[TASK GOAL]: Print the listing below in its entirety, character for character.

=== Section Start ===

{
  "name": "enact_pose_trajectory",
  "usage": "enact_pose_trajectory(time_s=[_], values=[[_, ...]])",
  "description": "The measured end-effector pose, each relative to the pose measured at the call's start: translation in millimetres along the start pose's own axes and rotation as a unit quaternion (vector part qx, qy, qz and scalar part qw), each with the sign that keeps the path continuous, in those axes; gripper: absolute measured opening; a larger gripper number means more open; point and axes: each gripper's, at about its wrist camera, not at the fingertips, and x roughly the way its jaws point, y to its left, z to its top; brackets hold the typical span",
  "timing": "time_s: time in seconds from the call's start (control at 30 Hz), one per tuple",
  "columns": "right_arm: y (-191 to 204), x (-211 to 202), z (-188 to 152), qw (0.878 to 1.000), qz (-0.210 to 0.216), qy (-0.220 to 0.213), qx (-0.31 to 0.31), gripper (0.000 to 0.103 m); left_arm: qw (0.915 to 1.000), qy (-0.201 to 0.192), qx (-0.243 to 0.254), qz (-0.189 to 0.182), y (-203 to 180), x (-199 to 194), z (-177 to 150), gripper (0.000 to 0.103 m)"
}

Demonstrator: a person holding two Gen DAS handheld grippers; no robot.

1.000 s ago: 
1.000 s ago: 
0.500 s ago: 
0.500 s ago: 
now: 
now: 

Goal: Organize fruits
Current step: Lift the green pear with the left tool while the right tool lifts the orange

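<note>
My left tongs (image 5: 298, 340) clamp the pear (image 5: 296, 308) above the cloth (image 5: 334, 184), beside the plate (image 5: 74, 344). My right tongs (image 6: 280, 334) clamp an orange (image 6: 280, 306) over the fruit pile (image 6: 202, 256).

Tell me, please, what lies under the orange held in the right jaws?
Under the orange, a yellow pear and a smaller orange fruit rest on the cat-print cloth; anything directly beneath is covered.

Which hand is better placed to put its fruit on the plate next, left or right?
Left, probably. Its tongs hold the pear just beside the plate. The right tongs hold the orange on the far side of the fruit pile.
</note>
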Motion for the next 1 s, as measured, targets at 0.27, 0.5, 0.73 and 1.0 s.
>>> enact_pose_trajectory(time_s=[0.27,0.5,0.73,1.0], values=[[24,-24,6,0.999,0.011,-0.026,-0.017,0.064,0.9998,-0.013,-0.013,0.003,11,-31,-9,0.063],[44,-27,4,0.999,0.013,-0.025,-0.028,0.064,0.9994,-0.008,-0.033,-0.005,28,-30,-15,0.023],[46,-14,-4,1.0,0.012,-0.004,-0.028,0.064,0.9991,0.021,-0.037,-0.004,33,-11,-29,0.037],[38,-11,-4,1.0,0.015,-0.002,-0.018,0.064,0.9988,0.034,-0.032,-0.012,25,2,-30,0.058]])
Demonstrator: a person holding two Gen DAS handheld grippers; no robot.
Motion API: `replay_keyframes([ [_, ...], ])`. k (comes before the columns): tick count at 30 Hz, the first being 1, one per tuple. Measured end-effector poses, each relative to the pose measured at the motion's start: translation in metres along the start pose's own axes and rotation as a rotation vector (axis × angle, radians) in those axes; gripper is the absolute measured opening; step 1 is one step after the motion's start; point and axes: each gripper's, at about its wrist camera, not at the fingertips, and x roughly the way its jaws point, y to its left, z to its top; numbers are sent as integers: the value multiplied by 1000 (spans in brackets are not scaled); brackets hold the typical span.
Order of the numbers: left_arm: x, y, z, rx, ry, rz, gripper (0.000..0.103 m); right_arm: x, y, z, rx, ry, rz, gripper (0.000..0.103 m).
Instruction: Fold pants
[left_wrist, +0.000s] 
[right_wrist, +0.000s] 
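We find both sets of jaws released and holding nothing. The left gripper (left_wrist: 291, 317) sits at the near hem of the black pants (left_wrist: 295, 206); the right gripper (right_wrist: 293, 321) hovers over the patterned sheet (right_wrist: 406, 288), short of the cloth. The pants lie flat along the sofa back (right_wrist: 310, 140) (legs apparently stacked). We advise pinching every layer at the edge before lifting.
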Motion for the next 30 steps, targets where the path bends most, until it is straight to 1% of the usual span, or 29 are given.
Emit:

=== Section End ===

[TASK RESULT]:
{
  "name": "enact_pose_trajectory",
  "usage": "enact_pose_trajectory(time_s=[_], values=[[_, ...]])",
  "description": "The measured end-effector pose, each relative to the pose measured at the call's start: translation in millimetres along the start pose's own axes and rotation as a unit quaternion (vector part qx, qy, qz and scalar part qw), each with the sign that keeps the path continuous, in those axes; gripper: absolute measured opening; a larger gripper number means more open; point and axes: each gripper's, at about its wrist camera, not at the fingertips, and x roughly the way its jaws point, y to its left, z to its top; brackets hold the typical span",
  "timing": "time_s: time in seconds from the call's start (control at 30 Hz), one per tuple",
  "columns": "right_arm: y (-191 to 204), x (-211 to 202), z (-188 to 152), qw (0.878 to 1.000), qz (-0.210 to 0.216), qy (-0.220 to 0.213), qx (-0.31 to 0.31), gripper (0.000 to 0.103 m); left_arm: qw (0.915 to 1.000), qy (-0.201 to 0.192), qx (-0.243 to 0.254), qz (-0.189 to 0.182), y (-203 to 180), x (-199 to 194), z (-177 to 150), gripper (0.000 to 0.103 m)"
}

Demonstrator: a person holding two Gen DAS handheld grippers; no robot.

1.000 s ago: 
1.000 s ago: 
0.500 s ago: 
0.500 s ago: 
now: 
now: 

Goal: Organize fruits
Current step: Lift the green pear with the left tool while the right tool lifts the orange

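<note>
My left tongs (image 5: 298, 340) clamp the pear (image 5: 296, 308) above the cloth (image 5: 334, 184), beside the plate (image 5: 74, 344). My right tongs (image 6: 280, 334) clamp an orange (image 6: 280, 306) over the fruit pile (image 6: 202, 256).

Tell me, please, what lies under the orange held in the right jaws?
Under the orange, a yellow pear and a smaller orange fruit rest on the cat-print cloth; anything directly beneath is covered.

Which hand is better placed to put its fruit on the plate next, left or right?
Left, probably. Its tongs hold the pear just beside the plate. The right tongs hold the orange on the far side of the fruit pile.
</note>
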Motion for the next 1 s, as measured, targets at 0.27, 0.5, 0.73 and 1.0 s.
>>> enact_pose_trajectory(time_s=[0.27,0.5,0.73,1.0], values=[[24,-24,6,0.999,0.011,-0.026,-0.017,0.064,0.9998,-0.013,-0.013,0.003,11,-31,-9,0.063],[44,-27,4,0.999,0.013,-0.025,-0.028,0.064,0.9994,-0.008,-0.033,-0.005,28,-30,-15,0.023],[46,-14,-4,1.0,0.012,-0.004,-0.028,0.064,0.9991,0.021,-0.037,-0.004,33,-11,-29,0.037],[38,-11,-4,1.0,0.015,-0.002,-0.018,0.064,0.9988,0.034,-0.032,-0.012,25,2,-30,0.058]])
Demonstrator: a person holding two Gen DAS handheld grippers; no robot.
Motion API: `replay_keyframes([ [_, ...], ])`. k (comes before the columns): tick count at 30 Hz, the first being 1, one per tuple. Measured end-effector poses, each relative to the pose measured at the motion's start: translation in metres along the start pose's own axes and rotation as a rotation vector (axis × angle, radians) in those axes; gripper is the absolute measured opening; step 1 is one step after the motion's start; point and axes: each gripper's, at about its wrist camera, not at the fingertips, and x roughly the way its jaws point, y to its left, z to its top; numbers are sent as integers: the value multiplied by 1000 (spans in brackets are not scaled); brackets hold the typical span.
Order of the numbers: left_arm: x, y, z, rx, ry, rz, gripper (0.000..0.103 m); right_arm: x, y, z, rx, ry, rz, gripper (0.000..0.103 m).
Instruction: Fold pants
[left_wrist, +0.000s] 
[right_wrist, +0.000s] 
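We find both sets of jaws released and holding nothing. The left gripper (left_wrist: 291, 317) sits at the near hem of the black pants (left_wrist: 295, 206); the right gripper (right_wrist: 293, 321) hovers over the patterned sheet (right_wrist: 406, 288), short of the cloth. The pants lie flat along the sofa back (right_wrist: 310, 140) (legs apparently stacked). We advise pinching every layer at the edge before lifting.
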Motion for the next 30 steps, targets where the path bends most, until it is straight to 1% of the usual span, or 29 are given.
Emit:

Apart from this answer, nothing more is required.